Pinhead turned on his heel sharply, his leather cassock swishing around his ankles and his eyes wide with fear as he stared questioningly toward Krueger. "You leaked photographs of me?!"
"Calm your pins! There were no photos. You didn't exactly give us much time before you scampered off like the miserable sourpuss you are."
The so-named Hell Priest breathed a heavy sigh of relief. It was bad enough every member of the club, as well as a few extra and Kirsty tagging along, saw every little detail of his body, it would be an absolute nightmare if he found himself the poster-boy for a new disastrous fashion line. He glared at Freddy, his fists balling with a quiet rage building up inside. "One of these days your downfall will be upon you, and I will take great pleasure in watching every last detail of your suffering."
Chucky toddled up and got between the two of them. "All right boys, that's enough bickering for one day! We come to this shit 'ole to chill out and play games, not to fight and talk trash between ourselves!"
Freddy and Pinhead looked over towards the doll bemusedly, with Freddy soon chuckling sardonically. "Since when did you become such a pacifist, Cabbage Patch?"
Pinhead turned to look at Freddy. "Charles is quite right, Frederick. We should not argue amongst ourselves. It's not very mature of us."
Freddy's amused chuckles soon turned into hysterical fits of mocking laughter. "Ya know what you're turning into, don't ya doll boy? You're turning into him!" he declared, pointing toward Pinhead. "You're becoming such a wise, pompous old misery guts! You two make such a lovely couple! Pinhead and Chucky sitting in a tree...K - I - S - S - I - N - G!"
To the doll and Cenobite's joint disgust, the fedora-wearing burned Dream Demon was soon in their faces as he sung that insulting ditty, dancing mockingly.

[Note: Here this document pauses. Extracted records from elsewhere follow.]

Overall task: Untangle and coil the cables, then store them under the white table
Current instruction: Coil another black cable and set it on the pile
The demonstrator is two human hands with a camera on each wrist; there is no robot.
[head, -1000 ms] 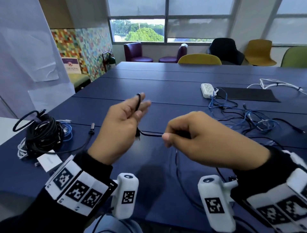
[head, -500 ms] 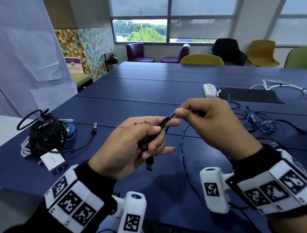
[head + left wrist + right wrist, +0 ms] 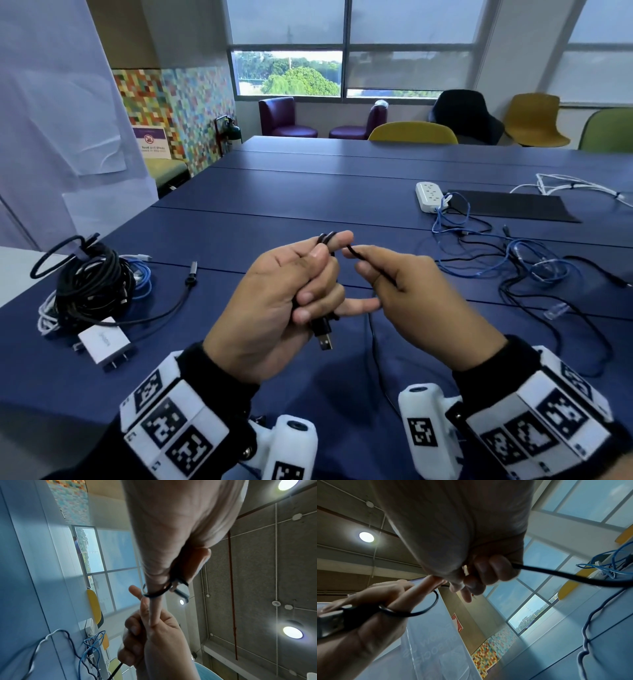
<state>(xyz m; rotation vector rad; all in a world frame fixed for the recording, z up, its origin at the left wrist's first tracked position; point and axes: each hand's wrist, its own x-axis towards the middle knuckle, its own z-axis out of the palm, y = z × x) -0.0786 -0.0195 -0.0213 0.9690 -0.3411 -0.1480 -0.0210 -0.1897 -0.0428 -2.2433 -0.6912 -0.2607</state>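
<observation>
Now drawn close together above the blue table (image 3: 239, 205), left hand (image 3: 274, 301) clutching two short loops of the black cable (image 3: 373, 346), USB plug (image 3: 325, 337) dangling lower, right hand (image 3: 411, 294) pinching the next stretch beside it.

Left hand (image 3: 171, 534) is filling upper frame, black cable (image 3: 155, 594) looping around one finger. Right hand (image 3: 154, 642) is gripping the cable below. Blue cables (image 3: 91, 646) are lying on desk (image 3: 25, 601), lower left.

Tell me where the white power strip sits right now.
In the head view the white power strip lies on the blue table, far right, beside the black mat, with blue cables trailing from it.
</observation>
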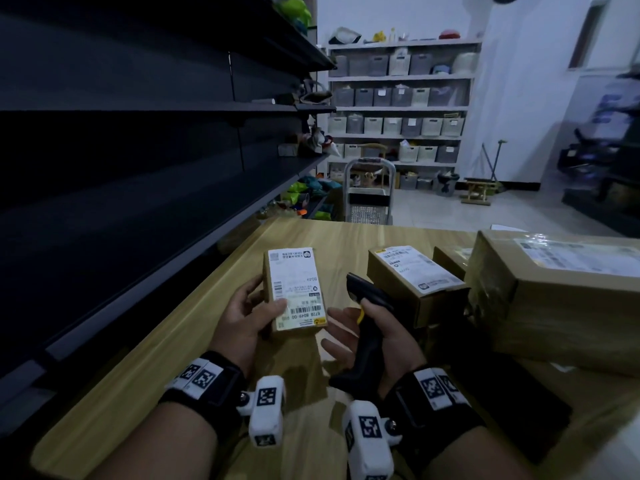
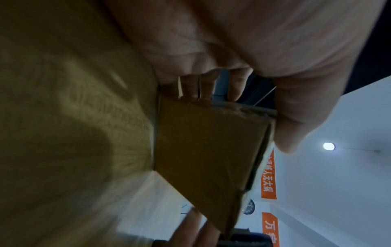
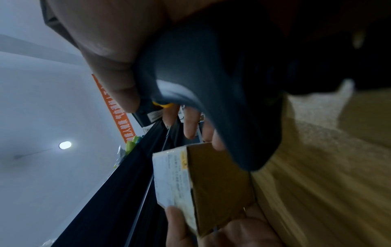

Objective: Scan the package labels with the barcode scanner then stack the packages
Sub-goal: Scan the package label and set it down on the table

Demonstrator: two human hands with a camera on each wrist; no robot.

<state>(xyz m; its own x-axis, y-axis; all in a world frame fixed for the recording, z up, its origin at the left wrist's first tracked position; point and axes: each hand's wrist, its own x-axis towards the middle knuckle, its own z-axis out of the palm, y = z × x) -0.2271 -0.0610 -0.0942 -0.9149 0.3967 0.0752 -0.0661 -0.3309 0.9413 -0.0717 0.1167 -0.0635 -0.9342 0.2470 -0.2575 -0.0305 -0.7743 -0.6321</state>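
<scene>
Holding a small cardboard package (image 1: 296, 292) up off the worktop (image 1: 194, 327), the left hand (image 1: 247, 315) is the left grip: thumb curled over the label's near edge, fingers wrapped round the far side and underneath, so the package sits clamped in the palm. It seems tilted with the white label (image 1: 298, 285) facing up and toward the person, probably so the barcode near the thumb is exposed to the reader; the thumb lies close to that barcode and could shade part of it. From the left wrist the package's plain brown underside (image 2: 207, 150) shows, with fingers (image 2: 203, 86) at its far edge. Just right of the package, not touching it, the right hand (image 1: 377, 337) is clenched round the handle of the black barcode scanner (image 1: 367, 306), a finger near its yellow trigger; the scanner's head points up and away beyond the package, so by my judgement the scan of this label has yet to be lined up. From the right wrist the package (image 3: 203, 188) lies below and ahead of the scanner (image 3: 211, 100). Further right of that grip, resting on the worktop, are a second labelled box (image 1: 412, 282) and a large taped carton (image 1: 561, 296), likely where stacking will happen.
</scene>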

"That's not fucking funny, Krueger! It's just gross!" Chucky gagged.
"I quite agree, Charles." Pinhead added, inclining his hand, and with a silent command a hooked chain came flying out of the shadows and dug itself into Freddy's shoulder, digging deeply into his sweater and through to his burnt flesh, impaling him.
"Ooooow! Fuck me! What the hell!? I was only joking!" he whined.
Pinhead coolly walked over to Freddy and stood face to face with him. "Either you stop acting like a five year old child, or I'll summon more of my chains to tear you apart right now...like what I did to Kirsty Cotton's lecherous uncle many years ago. Do we have an understanding?"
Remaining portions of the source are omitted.